[RFC bpf-next v4 5/6] bpf: Add a new dynptr type for CGRUP_SOCKOPT.

[Date Prev][Date Next][Thread Prev][Thread Next][Date Index][Thread Index]

 



From: Kui-Feng Lee <thinker.li@xxxxxxxxx>

The new dynptr type (BPF_DYNPTR_TYPE_CGROUP_SOCKOPT) will be used by BPF
programs to create a buffer that can be installed on ctx to replace
exisiting optval or user_optval.

Installation is only allowed if ctx->flags &
BPF_SOCKOPT_FLAG_OPTVAL_REPLACE is true.
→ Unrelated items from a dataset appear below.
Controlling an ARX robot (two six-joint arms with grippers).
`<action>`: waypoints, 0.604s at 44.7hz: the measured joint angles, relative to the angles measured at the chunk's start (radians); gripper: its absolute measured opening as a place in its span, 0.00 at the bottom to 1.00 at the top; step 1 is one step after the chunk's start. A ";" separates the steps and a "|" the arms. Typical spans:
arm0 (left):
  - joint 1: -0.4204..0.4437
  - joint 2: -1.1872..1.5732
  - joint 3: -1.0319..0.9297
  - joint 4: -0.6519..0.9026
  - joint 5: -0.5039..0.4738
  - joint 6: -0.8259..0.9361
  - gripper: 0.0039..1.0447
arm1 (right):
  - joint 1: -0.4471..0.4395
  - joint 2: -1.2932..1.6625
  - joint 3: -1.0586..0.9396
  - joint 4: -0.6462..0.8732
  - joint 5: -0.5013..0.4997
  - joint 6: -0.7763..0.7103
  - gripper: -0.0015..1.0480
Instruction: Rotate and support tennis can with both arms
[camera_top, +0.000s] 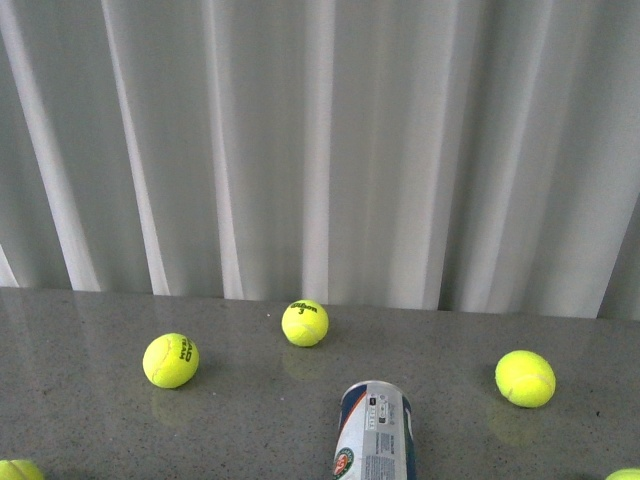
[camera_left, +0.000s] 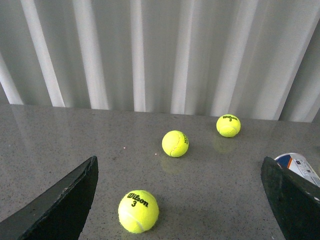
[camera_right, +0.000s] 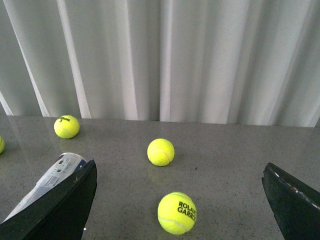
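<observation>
The tennis can (camera_top: 375, 432) lies on its side on the grey table, at the bottom middle of the front view, its far end pointing away from me. Its label is blue, white and orange. One end of it shows in the left wrist view (camera_left: 299, 167) behind one black finger (camera_left: 292, 200). It also shows in the right wrist view (camera_right: 47, 180), partly behind one finger (camera_right: 60, 207). My left gripper (camera_left: 177, 200) is open and empty. My right gripper (camera_right: 180, 202) is open and empty. Neither arm shows in the front view.
Yellow-green tennis balls lie on the grey table (camera_top: 90, 420): three (camera_top: 171, 360) (camera_top: 305, 323) (camera_top: 525, 378) beyond the can, two more at the front corners (camera_top: 15, 470) (camera_top: 625, 474). One ball (camera_left: 138, 211) lies between the left fingers, another (camera_right: 177, 213) between the right fingers. A white curtain (camera_top: 320, 140) hangs behind.
</observation>
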 joint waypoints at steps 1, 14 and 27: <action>0.000 0.000 0.000 0.000 0.000 0.000 0.94 | 0.000 0.000 0.000 0.000 0.000 0.000 0.93; 0.000 0.000 0.000 0.000 0.000 0.000 0.94 | 0.000 0.000 0.000 0.000 0.000 0.000 0.93; 0.000 0.000 0.000 0.000 0.000 0.000 0.94 | 0.000 0.000 0.000 0.000 0.000 0.000 0.93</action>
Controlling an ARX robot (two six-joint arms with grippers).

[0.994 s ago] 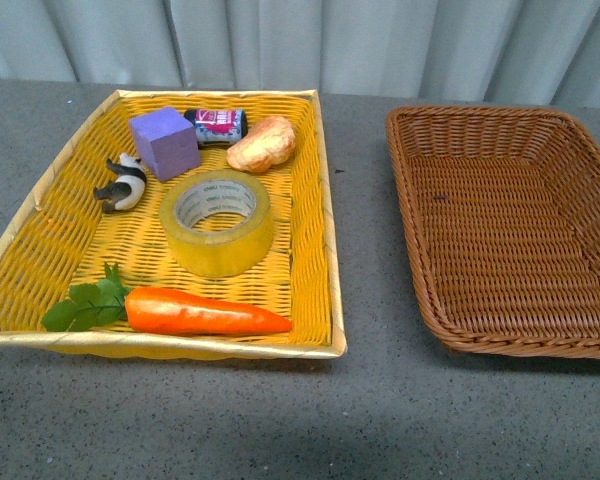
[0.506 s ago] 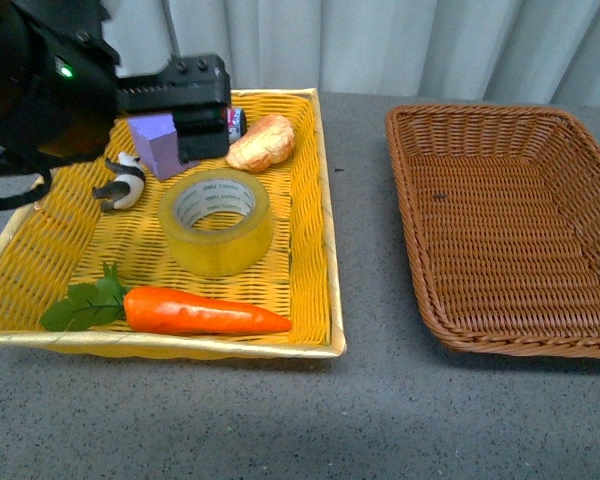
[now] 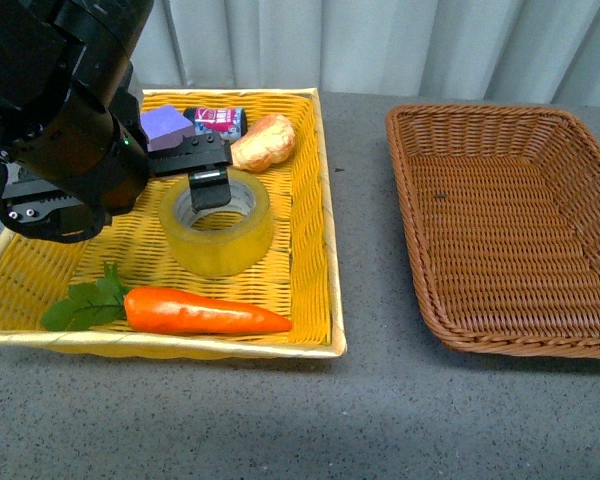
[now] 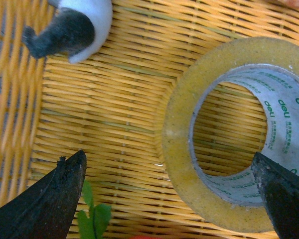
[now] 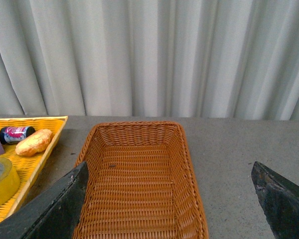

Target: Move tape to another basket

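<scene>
The tape [image 3: 220,250] lies flat in the yellow basket [image 3: 325,200], near its middle. My left gripper [image 3: 185,195] is open just above it. In the left wrist view, one finger [image 4: 276,191] is over the tape's white core and the other [image 4: 65,186] is outside the roll [image 4: 182,149], so the jaws straddle one side of the ring. The brown wicker basket [image 3: 410,230] stands to the right with nothing in it. My right gripper [image 5: 169,174] is open and hangs above the brown basket's near end [image 5: 134,124]; it does not show in the front view.
The yellow basket also holds an orange carrot [image 3: 205,312] with green leaves, a purple cube [image 3: 165,125], a small bottle [image 3: 215,120] and a bread roll [image 3: 263,142]. A panda toy [image 4: 72,27] lies beside the tape. Grey table strip between the baskets; curtain behind.
My left arm has come in from the upper left and lowered over the yellow basket. Its open jaws now sit over the tape. The tape and other things have not moved.
</scene>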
It is enabled only for sleepable
programs on the cgroup/setsockopt hook.  BPF programs can install a new
buffer holding by a dynptr to increase the size of optval passed to
setsockopt().

Installation is not enabled for cgroup/getsockopt since you can not
increased a buffer created, by user program, to return data from
getsockopt().

Signed-off-by: Kui-Feng Lee <thinker.li@xxxxxxxxx>
---
 include/linux/bpf.h    |   7 ++-
 include/linux/filter.h |   4 ++
 kernel/bpf/btf.c       |   3 +
 kernel/bpf/cgroup.c    |   5 +-
 kernel/bpf/helpers.c   | 140 +++++++++++++++++++++++++++++++++++++++++
 kernel/bpf/verifier.c  |  38 ++++++++++-
 6 files changed, 193 insertions(+), 4 deletions(-)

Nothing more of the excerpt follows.